Start at the line below containing "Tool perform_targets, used" and stop at the line containing "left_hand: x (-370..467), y". Repeat every line of that stretch exactly, and nothing outside it.

DATA TO USE:
=== Begin Enclosure ===
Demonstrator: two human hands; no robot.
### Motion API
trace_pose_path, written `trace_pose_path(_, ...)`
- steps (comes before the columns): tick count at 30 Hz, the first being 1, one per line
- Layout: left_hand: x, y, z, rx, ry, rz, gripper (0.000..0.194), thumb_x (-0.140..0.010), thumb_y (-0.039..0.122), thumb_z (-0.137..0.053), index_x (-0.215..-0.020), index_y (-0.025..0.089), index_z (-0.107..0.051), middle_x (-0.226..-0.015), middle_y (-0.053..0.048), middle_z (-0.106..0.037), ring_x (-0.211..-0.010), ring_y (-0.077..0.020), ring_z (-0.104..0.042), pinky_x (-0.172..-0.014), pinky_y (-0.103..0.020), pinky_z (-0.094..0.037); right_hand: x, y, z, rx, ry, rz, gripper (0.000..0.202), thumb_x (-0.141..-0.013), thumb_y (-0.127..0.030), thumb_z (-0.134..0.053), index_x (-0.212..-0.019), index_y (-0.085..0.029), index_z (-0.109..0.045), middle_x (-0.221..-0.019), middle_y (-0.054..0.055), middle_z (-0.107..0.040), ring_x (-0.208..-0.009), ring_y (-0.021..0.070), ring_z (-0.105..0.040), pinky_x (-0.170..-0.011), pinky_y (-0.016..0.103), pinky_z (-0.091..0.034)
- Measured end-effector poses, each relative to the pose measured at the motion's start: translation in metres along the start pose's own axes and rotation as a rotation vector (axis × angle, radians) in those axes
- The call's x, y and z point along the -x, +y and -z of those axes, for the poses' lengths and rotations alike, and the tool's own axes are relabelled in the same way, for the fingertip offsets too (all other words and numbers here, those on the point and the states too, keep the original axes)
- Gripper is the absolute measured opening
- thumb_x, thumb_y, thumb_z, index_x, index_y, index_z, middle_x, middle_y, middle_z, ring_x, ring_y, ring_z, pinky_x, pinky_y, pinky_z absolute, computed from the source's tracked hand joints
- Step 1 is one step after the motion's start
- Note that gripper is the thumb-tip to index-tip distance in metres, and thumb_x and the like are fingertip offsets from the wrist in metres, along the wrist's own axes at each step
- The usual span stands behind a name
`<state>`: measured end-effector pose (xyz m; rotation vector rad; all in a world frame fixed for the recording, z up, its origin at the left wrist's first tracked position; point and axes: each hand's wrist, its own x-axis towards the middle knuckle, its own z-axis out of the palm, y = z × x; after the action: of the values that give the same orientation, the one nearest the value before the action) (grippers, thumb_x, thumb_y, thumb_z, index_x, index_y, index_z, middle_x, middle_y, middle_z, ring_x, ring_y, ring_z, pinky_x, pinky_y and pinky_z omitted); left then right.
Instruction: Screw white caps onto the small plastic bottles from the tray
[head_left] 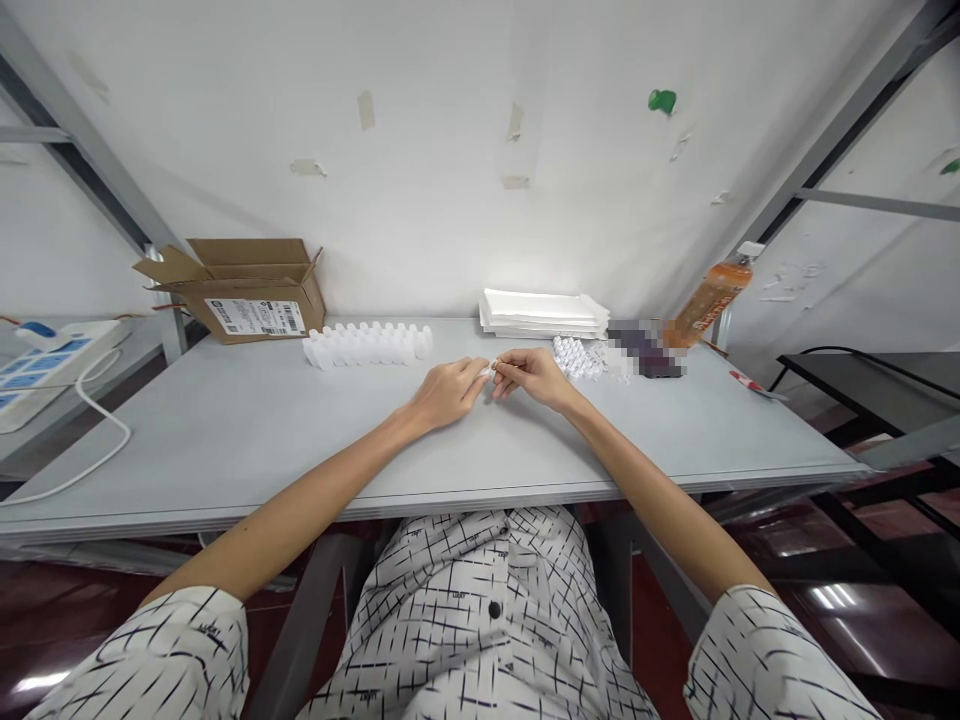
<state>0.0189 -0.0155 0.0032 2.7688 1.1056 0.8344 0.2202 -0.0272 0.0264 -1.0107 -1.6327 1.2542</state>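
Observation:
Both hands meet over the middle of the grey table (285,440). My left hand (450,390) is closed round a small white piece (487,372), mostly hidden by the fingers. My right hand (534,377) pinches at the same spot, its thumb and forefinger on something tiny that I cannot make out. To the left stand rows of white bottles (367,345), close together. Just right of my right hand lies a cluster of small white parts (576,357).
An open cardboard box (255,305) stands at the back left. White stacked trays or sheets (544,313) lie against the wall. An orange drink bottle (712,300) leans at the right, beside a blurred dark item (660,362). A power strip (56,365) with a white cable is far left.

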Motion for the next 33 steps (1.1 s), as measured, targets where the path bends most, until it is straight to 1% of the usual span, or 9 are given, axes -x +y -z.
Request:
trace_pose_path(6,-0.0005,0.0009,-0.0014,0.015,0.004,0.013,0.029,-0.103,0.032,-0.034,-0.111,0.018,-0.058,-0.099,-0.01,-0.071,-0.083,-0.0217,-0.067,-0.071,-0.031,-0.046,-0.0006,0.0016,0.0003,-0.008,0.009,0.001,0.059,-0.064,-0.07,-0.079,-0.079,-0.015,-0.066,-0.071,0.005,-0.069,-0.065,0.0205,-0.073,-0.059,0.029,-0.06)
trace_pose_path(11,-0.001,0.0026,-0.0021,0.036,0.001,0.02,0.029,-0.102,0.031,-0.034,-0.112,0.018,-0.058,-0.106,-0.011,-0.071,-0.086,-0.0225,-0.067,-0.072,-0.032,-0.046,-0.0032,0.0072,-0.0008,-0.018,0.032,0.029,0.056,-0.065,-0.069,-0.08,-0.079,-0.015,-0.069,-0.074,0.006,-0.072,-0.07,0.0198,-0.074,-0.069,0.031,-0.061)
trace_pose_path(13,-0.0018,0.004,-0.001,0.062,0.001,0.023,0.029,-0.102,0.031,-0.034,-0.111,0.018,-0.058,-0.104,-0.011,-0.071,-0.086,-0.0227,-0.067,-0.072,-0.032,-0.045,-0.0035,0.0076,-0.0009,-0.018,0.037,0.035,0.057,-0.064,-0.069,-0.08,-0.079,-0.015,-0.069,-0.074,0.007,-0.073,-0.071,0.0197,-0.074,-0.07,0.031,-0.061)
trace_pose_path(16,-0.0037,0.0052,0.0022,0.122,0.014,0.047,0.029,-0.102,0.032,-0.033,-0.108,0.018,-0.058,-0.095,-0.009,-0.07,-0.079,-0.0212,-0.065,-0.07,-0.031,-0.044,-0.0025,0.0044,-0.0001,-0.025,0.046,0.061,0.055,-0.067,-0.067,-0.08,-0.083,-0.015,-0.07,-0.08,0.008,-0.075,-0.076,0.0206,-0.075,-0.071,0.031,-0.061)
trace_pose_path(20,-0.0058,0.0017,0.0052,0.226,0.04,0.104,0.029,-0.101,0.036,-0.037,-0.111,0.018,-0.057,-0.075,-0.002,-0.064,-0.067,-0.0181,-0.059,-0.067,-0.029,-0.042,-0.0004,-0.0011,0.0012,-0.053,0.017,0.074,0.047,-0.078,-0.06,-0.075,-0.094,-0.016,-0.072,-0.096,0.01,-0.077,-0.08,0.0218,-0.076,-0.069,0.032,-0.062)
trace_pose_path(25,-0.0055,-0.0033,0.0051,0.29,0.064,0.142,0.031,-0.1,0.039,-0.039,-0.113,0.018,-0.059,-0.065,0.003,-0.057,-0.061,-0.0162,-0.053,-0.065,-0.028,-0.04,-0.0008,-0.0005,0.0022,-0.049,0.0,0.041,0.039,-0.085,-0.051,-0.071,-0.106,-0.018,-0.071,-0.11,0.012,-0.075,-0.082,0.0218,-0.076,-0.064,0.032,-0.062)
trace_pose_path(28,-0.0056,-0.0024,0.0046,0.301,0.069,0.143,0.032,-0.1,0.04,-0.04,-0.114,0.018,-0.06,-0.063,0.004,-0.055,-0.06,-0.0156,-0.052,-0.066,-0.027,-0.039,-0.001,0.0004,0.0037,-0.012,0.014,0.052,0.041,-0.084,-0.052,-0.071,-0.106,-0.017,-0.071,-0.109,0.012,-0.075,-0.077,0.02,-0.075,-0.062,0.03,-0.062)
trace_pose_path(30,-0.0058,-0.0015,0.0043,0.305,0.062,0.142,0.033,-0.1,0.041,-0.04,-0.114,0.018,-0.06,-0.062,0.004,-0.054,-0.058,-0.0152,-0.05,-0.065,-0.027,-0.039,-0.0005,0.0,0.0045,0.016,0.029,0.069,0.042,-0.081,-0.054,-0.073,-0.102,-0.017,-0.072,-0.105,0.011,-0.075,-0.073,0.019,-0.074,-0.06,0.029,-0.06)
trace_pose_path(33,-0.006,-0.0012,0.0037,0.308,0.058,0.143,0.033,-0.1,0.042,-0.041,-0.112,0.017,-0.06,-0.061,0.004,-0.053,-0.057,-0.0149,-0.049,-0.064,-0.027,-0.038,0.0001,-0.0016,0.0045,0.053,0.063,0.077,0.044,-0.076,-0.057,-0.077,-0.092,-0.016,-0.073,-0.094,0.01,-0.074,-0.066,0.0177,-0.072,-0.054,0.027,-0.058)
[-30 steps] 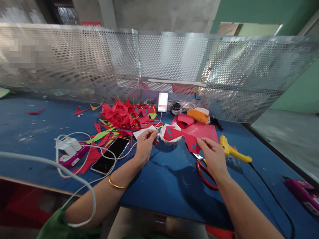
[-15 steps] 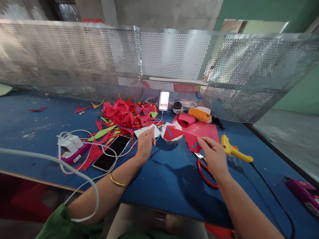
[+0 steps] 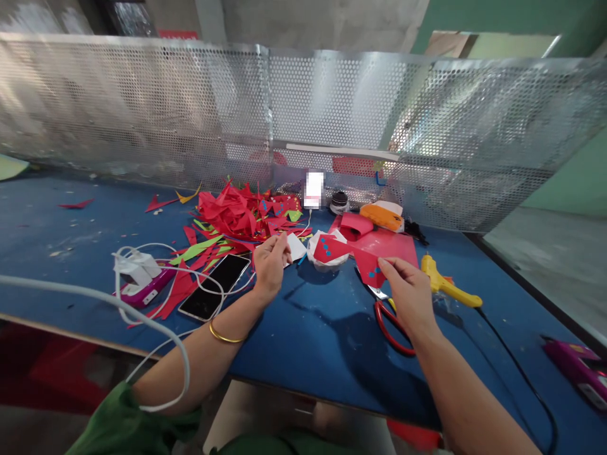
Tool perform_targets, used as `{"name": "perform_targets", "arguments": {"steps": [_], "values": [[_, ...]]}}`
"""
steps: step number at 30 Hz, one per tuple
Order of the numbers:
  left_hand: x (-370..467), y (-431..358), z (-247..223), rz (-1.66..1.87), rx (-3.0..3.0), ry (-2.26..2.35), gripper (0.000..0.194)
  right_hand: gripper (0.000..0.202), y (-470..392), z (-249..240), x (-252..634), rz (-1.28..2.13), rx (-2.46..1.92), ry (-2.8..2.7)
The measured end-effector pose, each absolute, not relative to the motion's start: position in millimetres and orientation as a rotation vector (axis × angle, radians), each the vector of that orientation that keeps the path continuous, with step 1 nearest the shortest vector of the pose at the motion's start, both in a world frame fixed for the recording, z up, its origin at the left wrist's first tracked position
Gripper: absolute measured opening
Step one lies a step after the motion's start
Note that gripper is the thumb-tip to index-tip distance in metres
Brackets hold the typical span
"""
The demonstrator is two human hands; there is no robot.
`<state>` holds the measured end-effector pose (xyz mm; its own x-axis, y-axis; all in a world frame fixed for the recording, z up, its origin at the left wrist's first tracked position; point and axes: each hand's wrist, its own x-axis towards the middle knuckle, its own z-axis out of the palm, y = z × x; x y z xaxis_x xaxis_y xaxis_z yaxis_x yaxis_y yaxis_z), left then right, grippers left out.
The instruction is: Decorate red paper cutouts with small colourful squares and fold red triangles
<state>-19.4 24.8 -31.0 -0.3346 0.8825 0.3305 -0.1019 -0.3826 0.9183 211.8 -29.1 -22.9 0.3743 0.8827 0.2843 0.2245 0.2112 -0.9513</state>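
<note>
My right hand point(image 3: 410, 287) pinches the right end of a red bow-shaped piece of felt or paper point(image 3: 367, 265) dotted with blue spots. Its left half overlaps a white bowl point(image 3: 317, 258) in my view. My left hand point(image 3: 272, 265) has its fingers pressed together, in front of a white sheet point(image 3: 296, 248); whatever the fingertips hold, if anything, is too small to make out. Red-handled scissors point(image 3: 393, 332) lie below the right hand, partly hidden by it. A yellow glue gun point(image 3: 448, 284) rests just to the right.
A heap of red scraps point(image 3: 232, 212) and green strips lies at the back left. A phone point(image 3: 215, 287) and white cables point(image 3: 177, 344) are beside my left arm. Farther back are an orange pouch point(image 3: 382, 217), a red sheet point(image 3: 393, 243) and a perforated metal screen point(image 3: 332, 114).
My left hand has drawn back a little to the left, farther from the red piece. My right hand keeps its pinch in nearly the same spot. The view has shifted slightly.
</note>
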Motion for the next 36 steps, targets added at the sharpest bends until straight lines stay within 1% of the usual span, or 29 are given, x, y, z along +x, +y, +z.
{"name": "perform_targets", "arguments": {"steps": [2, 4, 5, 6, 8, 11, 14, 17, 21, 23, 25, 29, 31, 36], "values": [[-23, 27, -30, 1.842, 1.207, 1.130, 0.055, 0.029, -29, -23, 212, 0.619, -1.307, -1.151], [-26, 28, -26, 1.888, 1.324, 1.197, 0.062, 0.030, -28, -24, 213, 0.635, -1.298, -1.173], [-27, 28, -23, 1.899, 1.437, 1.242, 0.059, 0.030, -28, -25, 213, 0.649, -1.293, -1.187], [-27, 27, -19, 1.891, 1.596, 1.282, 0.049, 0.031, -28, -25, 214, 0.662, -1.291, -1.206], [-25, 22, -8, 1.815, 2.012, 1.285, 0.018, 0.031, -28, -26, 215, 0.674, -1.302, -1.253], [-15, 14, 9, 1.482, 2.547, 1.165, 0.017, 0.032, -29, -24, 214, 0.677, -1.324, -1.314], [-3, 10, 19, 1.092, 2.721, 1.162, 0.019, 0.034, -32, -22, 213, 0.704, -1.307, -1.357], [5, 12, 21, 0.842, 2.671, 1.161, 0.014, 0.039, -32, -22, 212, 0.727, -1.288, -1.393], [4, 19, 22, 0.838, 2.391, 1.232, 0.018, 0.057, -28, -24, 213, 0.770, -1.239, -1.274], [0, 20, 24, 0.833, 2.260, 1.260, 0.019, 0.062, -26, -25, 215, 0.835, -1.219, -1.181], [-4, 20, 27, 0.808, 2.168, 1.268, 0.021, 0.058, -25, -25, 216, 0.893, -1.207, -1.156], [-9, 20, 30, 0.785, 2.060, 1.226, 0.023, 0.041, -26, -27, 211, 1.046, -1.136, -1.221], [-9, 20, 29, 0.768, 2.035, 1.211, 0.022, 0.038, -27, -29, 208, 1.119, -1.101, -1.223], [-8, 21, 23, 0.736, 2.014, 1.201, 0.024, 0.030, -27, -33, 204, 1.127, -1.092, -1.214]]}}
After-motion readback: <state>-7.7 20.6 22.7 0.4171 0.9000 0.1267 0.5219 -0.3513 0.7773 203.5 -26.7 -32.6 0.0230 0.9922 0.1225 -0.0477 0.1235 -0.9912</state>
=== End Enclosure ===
EXERCISE RESULT:
Tool perform_targets, used as `{"name": "perform_targets", "arguments": {"steps": [_], "values": [[_, ...]]}}`
"""
steps: step number at 30 Hz, one per tuple
Order of the numbers:
  left_hand: x (-370..467), y (-431..358), z (-247..223), rz (-1.66..1.87), rx (-3.0..3.0), ry (-2.26..2.35), gripper (0.000..0.194)

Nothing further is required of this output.